YOUR OBJECTIVE - The data below must be returned in full and exactly.

MATERIAL SHOWN -

• • • • • • •

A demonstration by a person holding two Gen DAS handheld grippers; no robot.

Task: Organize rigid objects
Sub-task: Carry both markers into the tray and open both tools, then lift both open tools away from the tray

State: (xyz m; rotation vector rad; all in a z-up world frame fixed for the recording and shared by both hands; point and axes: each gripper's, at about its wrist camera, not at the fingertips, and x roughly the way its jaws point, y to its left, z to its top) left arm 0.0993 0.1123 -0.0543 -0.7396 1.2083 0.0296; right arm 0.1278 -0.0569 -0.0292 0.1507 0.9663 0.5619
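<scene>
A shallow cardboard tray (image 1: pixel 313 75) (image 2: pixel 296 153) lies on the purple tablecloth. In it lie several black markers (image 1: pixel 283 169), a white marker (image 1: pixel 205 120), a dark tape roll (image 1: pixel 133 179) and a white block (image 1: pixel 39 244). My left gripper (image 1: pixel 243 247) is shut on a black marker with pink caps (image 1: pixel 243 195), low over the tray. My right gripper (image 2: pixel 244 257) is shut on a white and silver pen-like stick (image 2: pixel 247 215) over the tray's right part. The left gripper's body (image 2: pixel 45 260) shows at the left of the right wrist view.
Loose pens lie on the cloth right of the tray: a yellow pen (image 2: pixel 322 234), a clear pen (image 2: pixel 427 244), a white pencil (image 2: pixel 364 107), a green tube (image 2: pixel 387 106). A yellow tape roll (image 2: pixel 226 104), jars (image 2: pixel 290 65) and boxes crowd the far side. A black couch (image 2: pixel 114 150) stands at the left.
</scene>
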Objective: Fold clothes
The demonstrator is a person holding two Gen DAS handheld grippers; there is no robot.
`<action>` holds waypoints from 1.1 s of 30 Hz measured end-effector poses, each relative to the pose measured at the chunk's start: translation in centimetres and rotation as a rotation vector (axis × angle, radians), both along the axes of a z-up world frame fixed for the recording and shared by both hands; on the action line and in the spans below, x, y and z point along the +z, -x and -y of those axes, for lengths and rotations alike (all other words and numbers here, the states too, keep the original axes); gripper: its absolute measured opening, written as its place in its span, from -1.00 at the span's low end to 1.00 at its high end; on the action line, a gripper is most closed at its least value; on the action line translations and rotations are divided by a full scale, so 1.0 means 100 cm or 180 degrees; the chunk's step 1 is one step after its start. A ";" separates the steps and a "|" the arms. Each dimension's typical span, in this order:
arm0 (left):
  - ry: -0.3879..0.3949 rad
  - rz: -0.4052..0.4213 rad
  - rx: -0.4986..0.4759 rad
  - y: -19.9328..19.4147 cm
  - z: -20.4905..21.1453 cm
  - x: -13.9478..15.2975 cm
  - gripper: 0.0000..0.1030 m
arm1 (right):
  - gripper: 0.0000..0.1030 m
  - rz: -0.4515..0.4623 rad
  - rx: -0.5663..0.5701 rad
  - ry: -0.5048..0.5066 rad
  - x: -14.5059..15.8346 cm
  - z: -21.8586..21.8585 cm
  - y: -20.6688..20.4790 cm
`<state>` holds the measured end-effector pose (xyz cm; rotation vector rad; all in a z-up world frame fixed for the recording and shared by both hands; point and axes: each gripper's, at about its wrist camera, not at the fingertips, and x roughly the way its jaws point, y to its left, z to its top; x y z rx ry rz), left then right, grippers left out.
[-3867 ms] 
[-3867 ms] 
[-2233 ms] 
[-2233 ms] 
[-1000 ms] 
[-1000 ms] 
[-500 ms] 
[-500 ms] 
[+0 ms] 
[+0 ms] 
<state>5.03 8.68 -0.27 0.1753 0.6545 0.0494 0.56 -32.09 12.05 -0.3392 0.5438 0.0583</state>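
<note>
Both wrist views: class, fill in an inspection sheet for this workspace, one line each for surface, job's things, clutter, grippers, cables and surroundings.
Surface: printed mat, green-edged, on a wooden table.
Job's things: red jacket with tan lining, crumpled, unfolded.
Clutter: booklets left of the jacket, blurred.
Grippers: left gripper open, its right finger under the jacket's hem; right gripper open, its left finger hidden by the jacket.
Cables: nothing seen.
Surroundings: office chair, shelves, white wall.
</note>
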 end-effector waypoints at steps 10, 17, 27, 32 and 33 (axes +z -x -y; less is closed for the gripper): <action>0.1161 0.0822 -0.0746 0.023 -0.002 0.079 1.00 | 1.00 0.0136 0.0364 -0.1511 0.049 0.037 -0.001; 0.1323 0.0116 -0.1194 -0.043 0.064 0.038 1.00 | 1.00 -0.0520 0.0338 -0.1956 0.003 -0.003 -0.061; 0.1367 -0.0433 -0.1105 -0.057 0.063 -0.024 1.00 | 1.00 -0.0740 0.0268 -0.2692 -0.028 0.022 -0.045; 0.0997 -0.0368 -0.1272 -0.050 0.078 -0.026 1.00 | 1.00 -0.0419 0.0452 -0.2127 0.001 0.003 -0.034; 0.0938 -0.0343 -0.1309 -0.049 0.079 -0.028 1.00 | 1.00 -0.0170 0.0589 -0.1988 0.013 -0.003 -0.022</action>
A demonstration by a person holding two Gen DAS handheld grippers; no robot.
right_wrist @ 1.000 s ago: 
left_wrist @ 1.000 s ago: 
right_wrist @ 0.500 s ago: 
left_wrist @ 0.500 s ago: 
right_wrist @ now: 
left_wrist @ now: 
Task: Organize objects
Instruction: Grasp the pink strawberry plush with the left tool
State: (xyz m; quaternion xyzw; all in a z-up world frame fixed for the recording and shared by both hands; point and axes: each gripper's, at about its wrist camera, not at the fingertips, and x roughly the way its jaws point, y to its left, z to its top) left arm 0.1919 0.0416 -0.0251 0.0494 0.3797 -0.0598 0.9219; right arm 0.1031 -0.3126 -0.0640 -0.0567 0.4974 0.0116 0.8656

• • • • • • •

WRITTEN RESPONSE -
A demonstration by a person holding two Gen DAS handheld grippers; no robot.

Task: Organize rigid objects
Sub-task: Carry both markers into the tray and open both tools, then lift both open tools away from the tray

State: (xyz m; rotation vector rad; all in a z-up world frame fixed for the recording and shared by both hands; point and axes: each gripper's, at about its wrist camera, not at the fingertips, and x roughly the way its jaws point, y to its left, z to its top) left arm 0.0993 0.1123 -0.0543 -0.7396 1.2083 0.0296; right arm 0.1278 -0.0569 -0.0292 0.1507 0.9663 0.5619
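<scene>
A shallow cardboard tray (image 1: pixel 313 75) (image 2: pixel 296 153) lies on the purple tablecloth. In it lie several black markers (image 1: pixel 283 169), a white marker (image 1: pixel 205 120), a dark tape roll (image 1: pixel 133 179) and a white block (image 1: pixel 39 244). My left gripper (image 1: pixel 243 247) is shut on a black marker with pink caps (image 1: pixel 243 195), low over the tray. My right gripper (image 2: pixel 244 257) is shut on a white and silver pen-like stick (image 2: pixel 247 215) over the tray's right part. The left gripper's body (image 2: pixel 45 260) shows at the left of the right wrist view.
Loose pens lie on the cloth right of the tray: a yellow pen (image 2: pixel 322 234), a clear pen (image 2: pixel 427 244), a white pencil (image 2: pixel 364 107), a green tube (image 2: pixel 387 106). A yellow tape roll (image 2: pixel 226 104), jars (image 2: pixel 290 65) and boxes crowd the far side. A black couch (image 2: pixel 114 150) stands at the left.
</scene>
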Objective: Fold clothes
The demonstrator is a person holding two Gen DAS handheld grippers; there is no robot.
`<action>` holds waypoints from 1.1 s of 30 Hz measured end-effector poses, each relative to the pose measured at the chunk's start: translation in centimetres and rotation as a rotation vector (axis × angle, radians), both along the axes of a z-up world frame fixed for the recording and shared by both hands; on the action line and in the spans below, x, y and z point along the +z, -x and -y of those axes, for lengths and rotations alike (all other words and numbers here, the states too, keep the original axes); gripper: its absolute measured opening, written as its place in its span, from -1.00 at the span's low end to 1.00 at its high end; on the action line, a gripper is most closed at its least value; on the action line translations and rotations are divided by a full scale, so 1.0 means 100 cm or 180 degrees; the chunk's step 1 is one step after its start. A ";" separates the steps and a "|" the arms. Each dimension's typical span, in this order:
arm0 (left):
  - ry: -0.3879..0.3949 rad
  - rz: -0.4052..0.4213 rad
  - rx: -0.4986..0.4759 rad
  - y: -19.9328..19.4147 cm
  - z: -20.4905..21.1453 cm
  - x: -13.9478..15.2975 cm
  - gripper: 0.0000..0.1030 m
arm1 (right):
  - gripper: 0.0000..0.1030 m
  - rz: -0.4515..0.4623 rad
  - rx: -0.5663..0.5701 rad
  - ry: -0.5048..0.5066 rad
  - x: -14.5059..15.8346 cm
  - z: -21.8586..21.8585 cm
  - y: -20.6688..20.4790 cm
`<state>` holds the measured end-effector pose (xyz cm; rotation vector rad; all in a z-up world frame fixed for the recording and shared by both hands; point and axes: each gripper's, at about its wrist camera, not at the fingertips, and x roughly the way its jaws point, y to its left, z to its top; x y z rx ry rz), left then right, grippers left out.
[-3867 ms] 
[-3867 ms] 
[-2233 ms] 
[-2233 ms] 
[-1000 ms] 
[-1000 ms] 
[-500 ms] 
[-500 ms] 
[+0 ms] 
[+0 ms] 
<state>5.03 8.68 -0.27 0.1753 0.6545 0.0494 0.56 -32.09 12.05 -0.3392 0.5438 0.0583</state>
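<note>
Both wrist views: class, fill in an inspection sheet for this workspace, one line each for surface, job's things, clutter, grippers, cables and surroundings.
Surface: printed mat, green-edged, on a wooden table.
Job's things: red jacket with tan lining, crumpled, unfolded.
Clutter: booklets left of the jacket, blurred.
Grippers: left gripper open, its right finger under the jacket's hem; right gripper open, its left finger hidden by the jacket.
Cables: nothing seen.
Surroundings: office chair, shelves, white wall.
</note>
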 end-effector waypoints at steps 10, 17, 27, 32 and 33 (axes +z -x -y; less is closed for the gripper): <action>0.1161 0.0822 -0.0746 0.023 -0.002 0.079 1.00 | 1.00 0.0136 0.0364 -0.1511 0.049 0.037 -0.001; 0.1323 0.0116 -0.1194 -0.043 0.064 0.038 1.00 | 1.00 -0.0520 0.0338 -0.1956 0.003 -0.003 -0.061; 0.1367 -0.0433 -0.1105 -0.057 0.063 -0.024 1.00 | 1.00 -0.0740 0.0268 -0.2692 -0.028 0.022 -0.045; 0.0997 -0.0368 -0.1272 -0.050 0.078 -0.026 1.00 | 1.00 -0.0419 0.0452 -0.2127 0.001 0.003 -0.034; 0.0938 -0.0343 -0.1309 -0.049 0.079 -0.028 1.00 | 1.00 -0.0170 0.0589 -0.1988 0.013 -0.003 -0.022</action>
A demonstration by a person holding two Gen DAS handheld grippers; no robot.
right_wrist @ 1.000 s ago: 
left_wrist @ 1.000 s ago: 
right_wrist @ 0.500 s ago: 
left_wrist @ 0.500 s ago: 
right_wrist @ now: 
left_wrist @ now: 
Task: Organize objects
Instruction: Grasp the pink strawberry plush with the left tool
State: (xyz m; quaternion xyzw; all in a z-up world frame fixed for the recording and shared by both hands; point and axes: each gripper's, at about its wrist camera, not at the fingertips, and x roughly the way its jaws point, y to its left, z to its top) left arm 0.1919 0.0416 -0.0251 0.0494 0.3797 -0.0598 0.9219; right arm 0.1031 -0.3126 -0.0640 -0.0567 0.4974 0.0116 0.8656

The response to this exercise is now complete.